L’opinion française est en fureur, le corps politique entier surenchérit les uns sur les autres pour ne pas paraitre lâche et le 19 juillet 1870, la guerre est déclarée. Du côté français, on estime que la Prusse, vaincue dans le passé sera défaite en quelques semaines. En Europe, l’acte de guerre est vu comme une agression. Les états allemands, qui jusqu’alors restaient dans une neutralité prudente se rallient à la Prusse. L’objectif de Bismarck est rempli, l’Allemagne fait front, uni face à l’envahisseur français.

 

La débâcle française

En juillet 1870, à l’aube de la guerre, les forces en présence sont ridiculement défavorables à l’Empereur. Les historiens estiment, qu’après avoir rassemblé les différentes troupes de métropole et des colonies, les Français alignent environ 280 000 hommes contre 500 000 Allemands. Ces armées sont néanmoins largement inférieures à celles que l’on retrouvera durant la première mondiale. Il n’est ainsi pas possible de créer un front de défense continu et l’objectif des généraux revient plutôt à essayer de créer un surnombre en un point donné.

Les généraux français devant l’inefficacité de leur logistique et le chaos dans lequel se retrouvent tous les soldats dépêchés en hâte sans réel commandement et organisation, renoncent à leur projet d’offensive et concentrent leurs forces à la frontière.

Les combats tournent immédiatement à l’avantage des Prussiens. Individuellement, le soldat français mieux armé et plus aguerri, n’a rien à envier à ses homologues prussiens. Cependant, collectivement, l’usage intensif de l’artillerie et la coordination des forces allemandes leur donnent un immense avantage.

L’armée française est bousculée, défaite à Woerth le 6 août, l’armée d’Alsace recule et est rattrapée au niveau de la Moselle. Ses 180 000 hommes finissent par se faire encercler dans Metz. Le général Mac Mahon rejoint par l’Empereur, rassemble une nouvelle armée pour délivrer Metz, mais finit par se faire encercler à son tour. Le 2 septembre 1870, à Sedan, Napoléon III capitule.

La IIIe République est proclamée le 4 septembre. Cependant, malgré l’enthousiasme de ses dirigeants, avec en tête Gambetta, la situation militaire n’évolue que très peu. Le front finit par se stabiliser en différents endroits. Mais, la capitulation de Bazaine à Metz et la chute de Paris, force la France à demander la paix. L’armistice est déclaré le 26 janvier 1971.

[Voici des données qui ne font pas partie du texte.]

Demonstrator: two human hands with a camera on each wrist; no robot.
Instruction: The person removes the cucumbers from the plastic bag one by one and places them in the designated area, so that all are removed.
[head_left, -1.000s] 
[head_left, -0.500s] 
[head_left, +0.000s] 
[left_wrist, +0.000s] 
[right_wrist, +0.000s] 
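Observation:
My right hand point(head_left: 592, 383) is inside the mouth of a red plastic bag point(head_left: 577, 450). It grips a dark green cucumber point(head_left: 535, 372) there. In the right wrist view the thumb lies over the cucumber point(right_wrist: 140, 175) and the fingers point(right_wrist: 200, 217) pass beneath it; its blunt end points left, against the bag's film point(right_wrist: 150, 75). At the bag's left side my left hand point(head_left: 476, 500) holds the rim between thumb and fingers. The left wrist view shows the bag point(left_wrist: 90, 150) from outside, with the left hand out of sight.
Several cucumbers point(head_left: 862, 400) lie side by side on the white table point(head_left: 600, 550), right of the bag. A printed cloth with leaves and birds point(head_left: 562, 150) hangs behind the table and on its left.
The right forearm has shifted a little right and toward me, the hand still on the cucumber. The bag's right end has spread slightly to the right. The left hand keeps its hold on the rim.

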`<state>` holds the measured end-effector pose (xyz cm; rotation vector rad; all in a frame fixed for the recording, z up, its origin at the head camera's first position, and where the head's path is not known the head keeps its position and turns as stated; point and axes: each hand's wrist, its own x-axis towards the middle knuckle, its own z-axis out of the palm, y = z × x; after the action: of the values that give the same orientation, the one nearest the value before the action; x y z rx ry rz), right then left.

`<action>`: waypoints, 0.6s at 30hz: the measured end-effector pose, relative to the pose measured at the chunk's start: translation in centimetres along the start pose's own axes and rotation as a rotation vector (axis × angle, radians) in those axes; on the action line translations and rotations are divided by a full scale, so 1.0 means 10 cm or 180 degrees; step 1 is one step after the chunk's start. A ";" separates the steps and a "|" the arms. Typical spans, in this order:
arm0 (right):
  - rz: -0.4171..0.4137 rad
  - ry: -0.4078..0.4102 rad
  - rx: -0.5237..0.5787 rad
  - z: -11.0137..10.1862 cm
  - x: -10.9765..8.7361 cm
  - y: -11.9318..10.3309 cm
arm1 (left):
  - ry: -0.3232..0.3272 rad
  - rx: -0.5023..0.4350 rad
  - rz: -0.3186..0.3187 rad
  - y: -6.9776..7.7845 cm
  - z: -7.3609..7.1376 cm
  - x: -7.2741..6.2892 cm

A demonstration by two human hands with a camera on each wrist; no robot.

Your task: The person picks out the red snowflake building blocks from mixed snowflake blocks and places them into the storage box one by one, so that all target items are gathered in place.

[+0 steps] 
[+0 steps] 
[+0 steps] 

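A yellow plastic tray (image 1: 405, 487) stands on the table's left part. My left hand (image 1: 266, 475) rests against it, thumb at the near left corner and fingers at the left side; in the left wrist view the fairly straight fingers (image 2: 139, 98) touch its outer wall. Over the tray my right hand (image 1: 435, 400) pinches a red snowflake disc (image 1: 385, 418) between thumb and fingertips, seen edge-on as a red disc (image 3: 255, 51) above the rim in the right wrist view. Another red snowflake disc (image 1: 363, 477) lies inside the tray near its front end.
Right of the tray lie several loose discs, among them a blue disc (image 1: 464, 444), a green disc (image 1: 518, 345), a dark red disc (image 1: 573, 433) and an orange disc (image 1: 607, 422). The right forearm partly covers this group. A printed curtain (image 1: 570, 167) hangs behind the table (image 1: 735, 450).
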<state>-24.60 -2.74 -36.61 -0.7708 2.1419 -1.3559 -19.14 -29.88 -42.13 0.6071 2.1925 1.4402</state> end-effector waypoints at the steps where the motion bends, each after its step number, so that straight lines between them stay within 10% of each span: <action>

Le traité de Francfort qui s’ensuit, officialise la victoire allemande. La France cède l’Alsace et la Moselle et s’engage à payer des indemnités de guerre au nouvel empire allemand (5 milliards de Francs or). Durant, ce conflit, 140 000 français perdent la vie contre seulement 50 000 allemands.

L’humiliation est terrible. Elle apporte dans les cœurs des Français un désir de vengeance qui sera l’une des causes principales de la première Guerre-Mondiale.